* **What the task asks**
With pictures omitted, copy exactly every line from the one that contains "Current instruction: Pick" to the end of the listing below.

++++ Collected data

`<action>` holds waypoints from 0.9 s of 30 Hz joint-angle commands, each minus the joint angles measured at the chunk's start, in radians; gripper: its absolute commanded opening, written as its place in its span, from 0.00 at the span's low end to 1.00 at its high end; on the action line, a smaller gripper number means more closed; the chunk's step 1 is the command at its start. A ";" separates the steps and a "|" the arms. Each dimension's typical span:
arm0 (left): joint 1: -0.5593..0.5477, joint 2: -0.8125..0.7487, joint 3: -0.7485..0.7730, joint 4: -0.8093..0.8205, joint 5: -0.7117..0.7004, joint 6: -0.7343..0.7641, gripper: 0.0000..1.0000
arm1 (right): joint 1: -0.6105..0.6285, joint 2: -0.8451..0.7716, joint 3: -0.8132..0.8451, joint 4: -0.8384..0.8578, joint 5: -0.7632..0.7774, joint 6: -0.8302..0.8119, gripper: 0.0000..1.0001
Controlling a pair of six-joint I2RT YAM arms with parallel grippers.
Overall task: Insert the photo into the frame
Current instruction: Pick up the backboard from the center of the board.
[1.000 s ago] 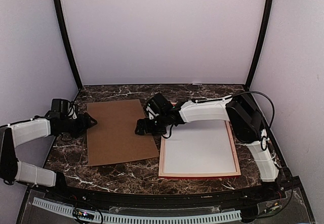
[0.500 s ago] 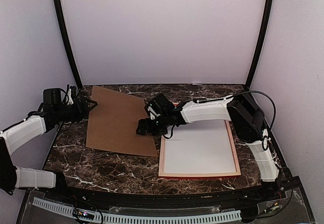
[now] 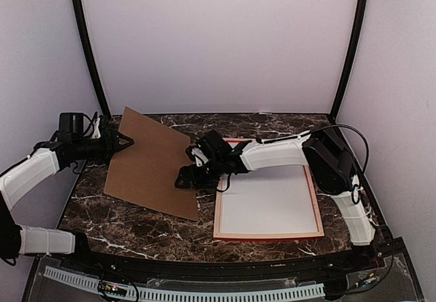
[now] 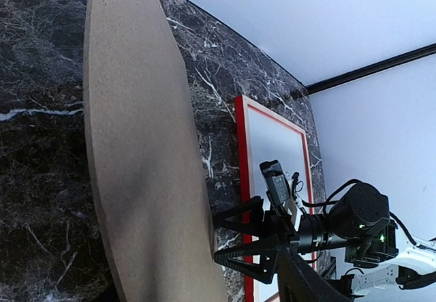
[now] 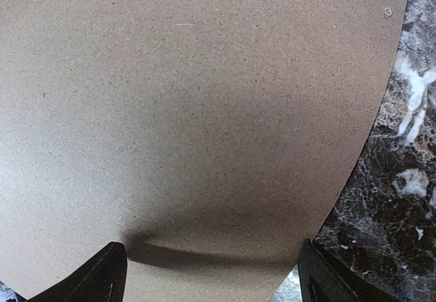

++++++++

* **Answer box**
Current instruction: Pick up the backboard from the center of the board.
[1.000 s ago] 
[0.500 s ago] 
[now] 
[now] 
[now] 

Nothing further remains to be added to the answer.